Little rolling stock business is done in France, according to Bertrand Bocris, asset finance manager at Dexia Credit, because of the dominance of national rail operator SNCF.

He said: “We do not see much opportunity in the French market because of the pre-eminence of SNCF – their financial needs are met by bonds. They have the AAA rating of the French state. The only opportunities in France are in regional transport and these are mainly financed by French tax leases.

“It is something we used to do before the crisis but we stopped in October 2008.”

In Germany, he added, Dexia is continuing to focus on specific operating lease transactions, rather than lending to roscos, something it does in other countries.

It is, he conceded, difficult for roscos to gain access to capital.
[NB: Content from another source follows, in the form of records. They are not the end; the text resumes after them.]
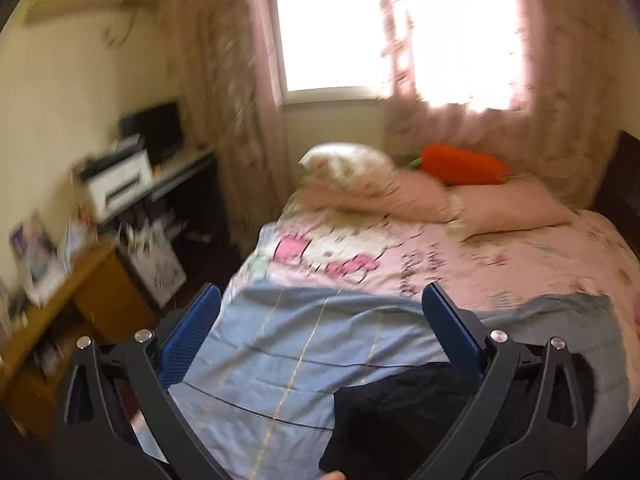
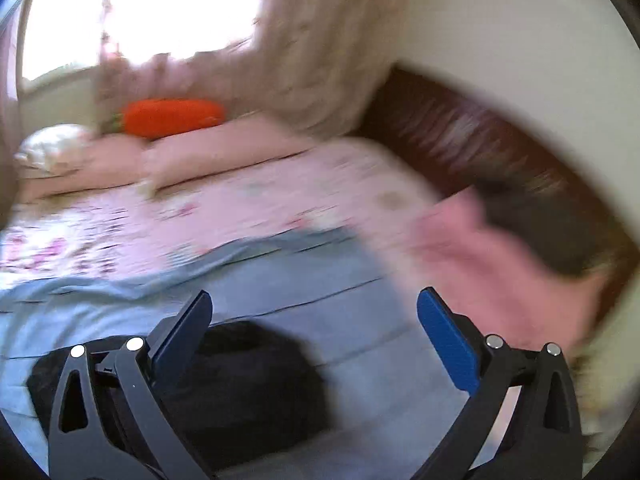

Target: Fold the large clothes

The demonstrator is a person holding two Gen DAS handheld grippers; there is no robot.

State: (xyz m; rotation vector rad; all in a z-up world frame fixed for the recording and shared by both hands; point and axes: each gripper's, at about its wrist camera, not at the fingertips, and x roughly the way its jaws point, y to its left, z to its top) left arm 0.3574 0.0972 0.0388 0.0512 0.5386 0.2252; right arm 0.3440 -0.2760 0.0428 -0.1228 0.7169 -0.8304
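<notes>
A black garment (image 1: 396, 412) lies bunched on a light blue striped sheet (image 1: 288, 340) at the near end of the bed. It also shows in the right wrist view (image 2: 248, 384), low and left of centre on the same blue sheet (image 2: 352, 320). My left gripper (image 1: 320, 312) is open and empty, held above the sheet to the left of the garment. My right gripper (image 2: 314, 316) is open and empty, above the garment's far right side. Both views are blurred by motion.
The bed has a pink patterned cover (image 1: 460, 256), pillows (image 1: 400, 192) and an orange carrot cushion (image 1: 464, 164) by the window. A pink cloth (image 2: 492, 256) lies near the dark headboard (image 2: 500, 140). A desk with a printer (image 1: 120, 184) and a wooden table (image 1: 80, 288) stand left.
</notes>
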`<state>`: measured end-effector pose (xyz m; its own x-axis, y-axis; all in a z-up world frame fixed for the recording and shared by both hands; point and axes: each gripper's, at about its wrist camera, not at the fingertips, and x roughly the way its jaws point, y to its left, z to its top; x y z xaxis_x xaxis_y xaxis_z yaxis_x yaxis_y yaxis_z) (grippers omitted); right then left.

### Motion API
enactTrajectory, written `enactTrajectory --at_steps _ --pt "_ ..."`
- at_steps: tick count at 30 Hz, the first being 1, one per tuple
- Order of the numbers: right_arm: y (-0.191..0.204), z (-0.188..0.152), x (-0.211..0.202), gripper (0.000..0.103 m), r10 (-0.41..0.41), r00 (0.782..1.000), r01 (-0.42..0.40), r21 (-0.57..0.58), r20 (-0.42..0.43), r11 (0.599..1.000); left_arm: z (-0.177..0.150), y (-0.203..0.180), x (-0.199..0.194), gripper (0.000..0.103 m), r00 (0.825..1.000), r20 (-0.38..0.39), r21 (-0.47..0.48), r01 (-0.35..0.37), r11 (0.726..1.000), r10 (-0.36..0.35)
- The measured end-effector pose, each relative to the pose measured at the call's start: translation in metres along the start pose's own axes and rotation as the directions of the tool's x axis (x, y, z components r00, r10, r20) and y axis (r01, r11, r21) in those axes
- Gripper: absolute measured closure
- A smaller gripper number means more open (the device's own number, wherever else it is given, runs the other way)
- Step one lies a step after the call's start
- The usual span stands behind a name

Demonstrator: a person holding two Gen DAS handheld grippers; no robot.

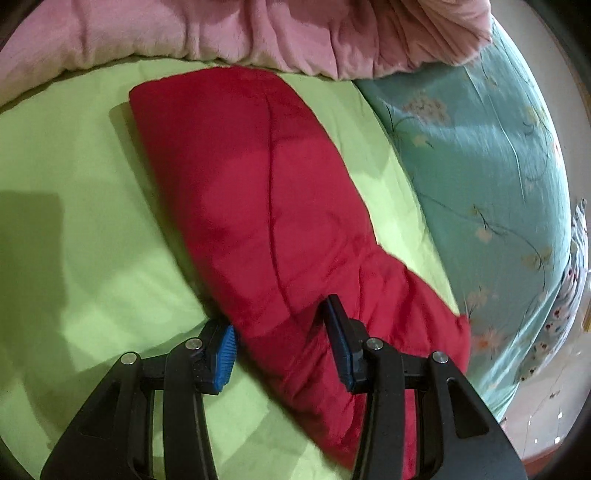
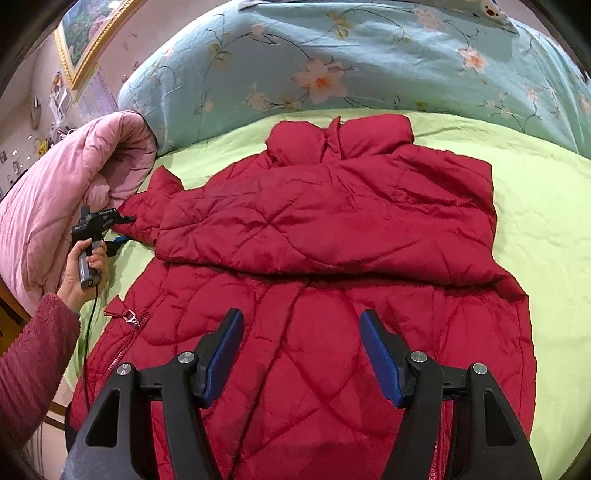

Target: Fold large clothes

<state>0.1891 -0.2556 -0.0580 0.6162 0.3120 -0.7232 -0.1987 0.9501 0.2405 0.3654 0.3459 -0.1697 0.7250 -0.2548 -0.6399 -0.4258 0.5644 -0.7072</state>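
Observation:
A red quilted jacket (image 2: 325, 236) lies spread on a lime green sheet (image 2: 546, 229), collar at the far end, one sleeve folded across the body. My right gripper (image 2: 301, 354) is open and empty, hovering over the jacket's lower body. My left gripper (image 1: 280, 339) is open around the end of a red sleeve (image 1: 258, 206); the sleeve cuff lies between its blue pads (image 1: 225, 350). In the right wrist view the left gripper (image 2: 122, 229) sits at the sleeve end at the left, held by a hand.
A pink quilt (image 2: 55, 206) is bunched at the left of the bed; it shows at the top of the left wrist view (image 1: 258, 33). A teal floral duvet (image 2: 332, 59) lies beyond the jacket. A framed picture (image 2: 88, 40) hangs on the wall.

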Motion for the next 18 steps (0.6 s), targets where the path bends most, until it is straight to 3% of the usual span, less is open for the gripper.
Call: enactTrajectory --at_steps 4,7,8,18 --pt "0.0 -0.002 -0.001 0.036 -0.004 1.0 0.004 0.005 -0.005 1.0 0.01 -0.007 0.007 0.061 1.0 0.022 0.014 -0.002 1.0 0.002" --pt "0.001 -0.003 -0.002 0.036 -0.004 1.0 0.004 0.0 -0.002 1.0 0.011 -0.01 0.006 0.088 0.999 0.031 0.035 0.016 0.999 -0.017" --pt "0.001 -0.003 -0.003 0.036 -0.006 1.0 0.006 -0.001 0.0 1.0 0.011 -0.012 0.004 0.092 0.999 0.036 0.046 0.024 0.999 -0.025" --pt "-0.002 0.002 -0.009 0.036 0.008 1.0 -0.008 0.014 0.017 1.0 -0.019 -0.069 -0.056 0.096 0.985 0.129 0.253 0.076 0.964 -0.112"
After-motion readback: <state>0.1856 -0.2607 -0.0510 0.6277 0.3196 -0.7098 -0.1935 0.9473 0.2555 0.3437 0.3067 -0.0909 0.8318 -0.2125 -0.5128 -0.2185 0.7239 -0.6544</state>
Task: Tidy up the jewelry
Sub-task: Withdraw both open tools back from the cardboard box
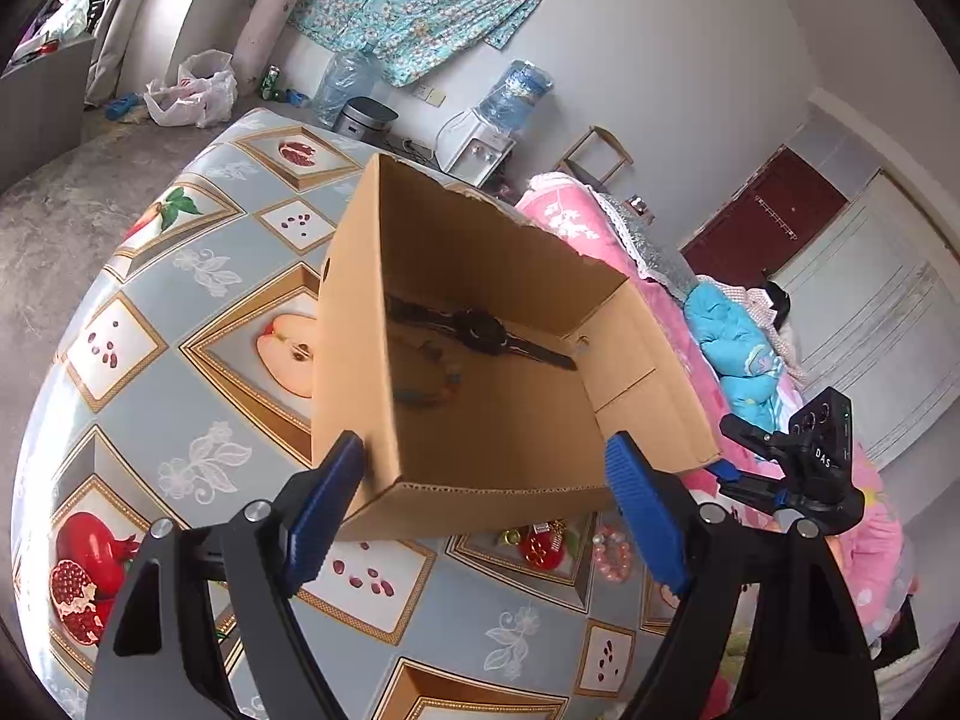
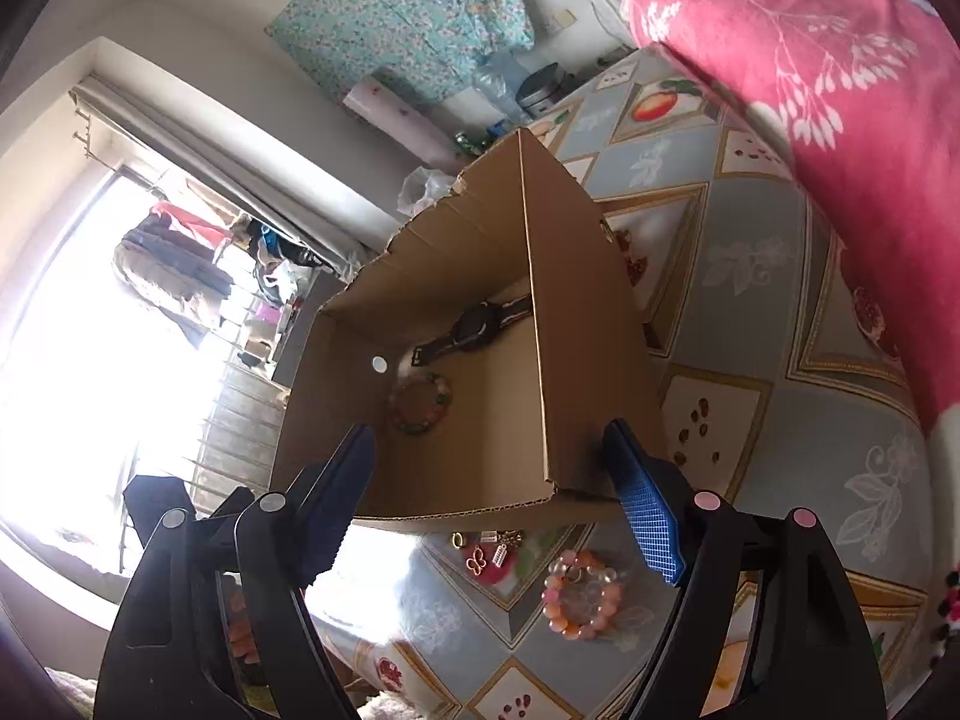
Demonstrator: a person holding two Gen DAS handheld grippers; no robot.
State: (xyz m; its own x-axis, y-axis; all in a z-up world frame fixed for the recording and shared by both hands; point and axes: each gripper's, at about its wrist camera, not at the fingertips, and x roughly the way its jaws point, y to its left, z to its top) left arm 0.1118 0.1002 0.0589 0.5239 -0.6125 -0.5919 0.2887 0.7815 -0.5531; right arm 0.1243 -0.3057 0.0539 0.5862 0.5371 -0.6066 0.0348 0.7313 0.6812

In addition, he believes that the constraints on the market will not ease within the year – although he does forecast recovery after two years.

“After that, it will be logical to see growth for the next five to six years,” Bocris said.

In terms of public sector control, the market in the Benelux countries is among those beginning to open up, according to Frank Hermandung, senior vice-president of the rail finance division of HSH Nordbank.

The Italian market is also opening up with the advent of Nuovo Trasporto Viaggiatori’s (NTV) plans for a privately operated high-speed network, while Germany remains the most independent, along with the UK.

He said: “Germany is still among the most independent We are in all of Europe, though, and even Eastern Europe, although that’s more on the freight side, and to a lesser extent on the diesel multiple unit [DMU] and electric multiple unit [EMU] passenger equipment side.”

Fennema added that HSH has a presence, particularly in freight, in Hungary, Poland and the Nordic region.

He said: “So far this year, we are still cautiously optimistic – there is more activity in the market, but to be honest, it is more in refinancing than facilities for new builds or for capital expenditure.”

Other players, such as Deutsche Bank and Alpha Trains, also hold a substantial share of the market, with Alpha filling the role of rosco more or less throughout Europe.

The company has been present in the market for the last 10 years after splitting from Angel Trains and has offices in London, Antwerp, Cologne, Luxembourg and Madrid.

A source at Alpha Trains said: “We have passenger trains in Germany, Denmark, and the Czech Republic.

“On the freight side, we are pretty much everywhere – we have contracts in Poland, Germany, Austria, Italy, Luxembourg, Spain, Portugal, France, Belgium and Norway.”

The source added that, in terms of leasing locomotives, the company has approximately a 50% market share across Europe, while in terms of passenger stock, the figure is more like 70%.